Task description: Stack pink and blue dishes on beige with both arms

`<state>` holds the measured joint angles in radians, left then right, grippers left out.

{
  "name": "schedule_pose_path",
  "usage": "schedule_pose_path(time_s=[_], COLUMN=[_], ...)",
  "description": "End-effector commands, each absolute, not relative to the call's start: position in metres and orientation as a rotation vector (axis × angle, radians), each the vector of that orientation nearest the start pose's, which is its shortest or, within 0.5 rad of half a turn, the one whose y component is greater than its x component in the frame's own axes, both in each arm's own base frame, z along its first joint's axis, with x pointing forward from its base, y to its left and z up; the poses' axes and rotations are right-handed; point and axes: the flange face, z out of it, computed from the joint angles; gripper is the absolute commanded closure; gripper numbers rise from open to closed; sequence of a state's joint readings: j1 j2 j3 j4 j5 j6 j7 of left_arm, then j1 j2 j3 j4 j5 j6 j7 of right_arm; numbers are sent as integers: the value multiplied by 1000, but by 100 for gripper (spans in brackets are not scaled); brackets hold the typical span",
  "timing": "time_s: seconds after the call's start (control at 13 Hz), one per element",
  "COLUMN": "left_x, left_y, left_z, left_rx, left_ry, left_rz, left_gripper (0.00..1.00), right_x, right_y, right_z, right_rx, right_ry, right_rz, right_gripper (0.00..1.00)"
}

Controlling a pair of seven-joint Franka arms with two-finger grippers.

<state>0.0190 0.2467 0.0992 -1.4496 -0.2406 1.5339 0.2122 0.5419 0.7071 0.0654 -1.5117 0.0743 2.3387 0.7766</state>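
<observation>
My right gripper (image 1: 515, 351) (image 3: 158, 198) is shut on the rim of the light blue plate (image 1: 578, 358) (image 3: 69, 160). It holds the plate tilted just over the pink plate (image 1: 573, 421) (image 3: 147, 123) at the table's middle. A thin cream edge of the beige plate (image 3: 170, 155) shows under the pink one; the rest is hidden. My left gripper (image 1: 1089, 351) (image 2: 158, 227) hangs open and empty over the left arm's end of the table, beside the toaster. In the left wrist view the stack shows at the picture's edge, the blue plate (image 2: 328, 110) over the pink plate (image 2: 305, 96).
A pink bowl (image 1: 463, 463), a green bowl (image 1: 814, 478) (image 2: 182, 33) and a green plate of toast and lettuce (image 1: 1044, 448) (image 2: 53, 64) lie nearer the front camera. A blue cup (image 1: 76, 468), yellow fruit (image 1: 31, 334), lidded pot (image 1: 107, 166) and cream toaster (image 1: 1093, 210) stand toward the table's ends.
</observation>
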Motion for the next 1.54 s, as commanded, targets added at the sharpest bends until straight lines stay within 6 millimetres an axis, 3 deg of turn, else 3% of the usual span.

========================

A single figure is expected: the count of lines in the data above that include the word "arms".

2